REQUIREMENT: Using the data below, repeat all of it precisely.

(Records drawn from a dataset)
****************

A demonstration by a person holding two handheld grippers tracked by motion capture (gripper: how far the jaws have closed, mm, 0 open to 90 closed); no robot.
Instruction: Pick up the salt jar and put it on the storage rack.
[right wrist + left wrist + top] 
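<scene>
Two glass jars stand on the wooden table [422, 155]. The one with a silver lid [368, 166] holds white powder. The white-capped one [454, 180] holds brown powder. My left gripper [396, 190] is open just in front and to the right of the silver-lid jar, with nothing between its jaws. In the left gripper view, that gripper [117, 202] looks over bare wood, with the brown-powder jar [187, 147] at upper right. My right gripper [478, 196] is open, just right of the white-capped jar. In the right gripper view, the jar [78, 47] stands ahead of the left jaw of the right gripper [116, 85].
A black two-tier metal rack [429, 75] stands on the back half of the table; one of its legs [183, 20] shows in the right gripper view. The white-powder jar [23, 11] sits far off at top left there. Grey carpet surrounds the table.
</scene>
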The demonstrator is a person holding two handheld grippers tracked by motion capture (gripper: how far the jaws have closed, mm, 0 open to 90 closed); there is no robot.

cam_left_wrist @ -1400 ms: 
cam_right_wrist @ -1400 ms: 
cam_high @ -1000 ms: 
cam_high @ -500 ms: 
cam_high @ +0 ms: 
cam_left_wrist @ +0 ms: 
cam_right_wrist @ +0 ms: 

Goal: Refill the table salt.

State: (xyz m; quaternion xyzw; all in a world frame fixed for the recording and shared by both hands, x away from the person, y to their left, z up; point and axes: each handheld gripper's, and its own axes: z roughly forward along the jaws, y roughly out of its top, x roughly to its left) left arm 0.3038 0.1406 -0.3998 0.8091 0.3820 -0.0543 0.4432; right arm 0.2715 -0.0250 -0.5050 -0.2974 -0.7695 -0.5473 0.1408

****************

TASK RESULT:
A demonstration by a person holding two handheld grippers tracked by motion capture (gripper: how far the jaws have closed, mm, 0 open to 90 closed); no robot.
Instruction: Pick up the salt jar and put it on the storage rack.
[right wrist + left wrist + top] 
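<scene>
Two glass jars stand on the wooden table [422, 155]. The one with a silver lid [368, 166] holds white powder. The white-capped one [454, 180] holds brown powder. My left gripper [396, 190] is open just in front and to the right of the silver-lid jar, with nothing between its jaws. In the left gripper view, that gripper [117, 202] looks over bare wood, with the brown-powder jar [187, 147] at upper right. My right gripper [478, 196] is open, just right of the white-capped jar. In the right gripper view, the jar [78, 47] stands ahead of the left jaw of the right gripper [116, 85].
A black two-tier metal rack [429, 75] stands on the back half of the table; one of its legs [183, 20] shows in the right gripper view. The white-powder jar [23, 11] sits far off at top left there. Grey carpet surrounds the table.
</scene>
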The demonstrator is a person holding two handheld grippers tracked by motion capture (gripper: how far the jaws have closed, mm, 0 open to 90 closed); there is no robot.

cam_left_wrist @ -1400 ms: 
cam_right_wrist @ -1400 ms: 
cam_high @ -1000 ms: 
cam_high @ -500 ms: 
cam_high @ +0 ms: 
cam_left_wrist @ +0 ms: 
cam_right_wrist @ +0 ms: 

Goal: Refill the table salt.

State: (xyz m; quaternion xyzw; all in a world frame fixed for the recording and shared by both hands, x away from the person, y to their left, z up; point and axes: each handheld gripper's, and its own axes: z roughly forward along the jaws, y roughly out of its top, x roughly to its left) left arm 0.3038 0.1406 -0.3998 0.8091 0.3820 -0.0543 0.4432; right arm 0.2715 -0.0250 -0.5050 -0.2974 -0.7695 -0.5473 0.1408

Output for this exercise is complete.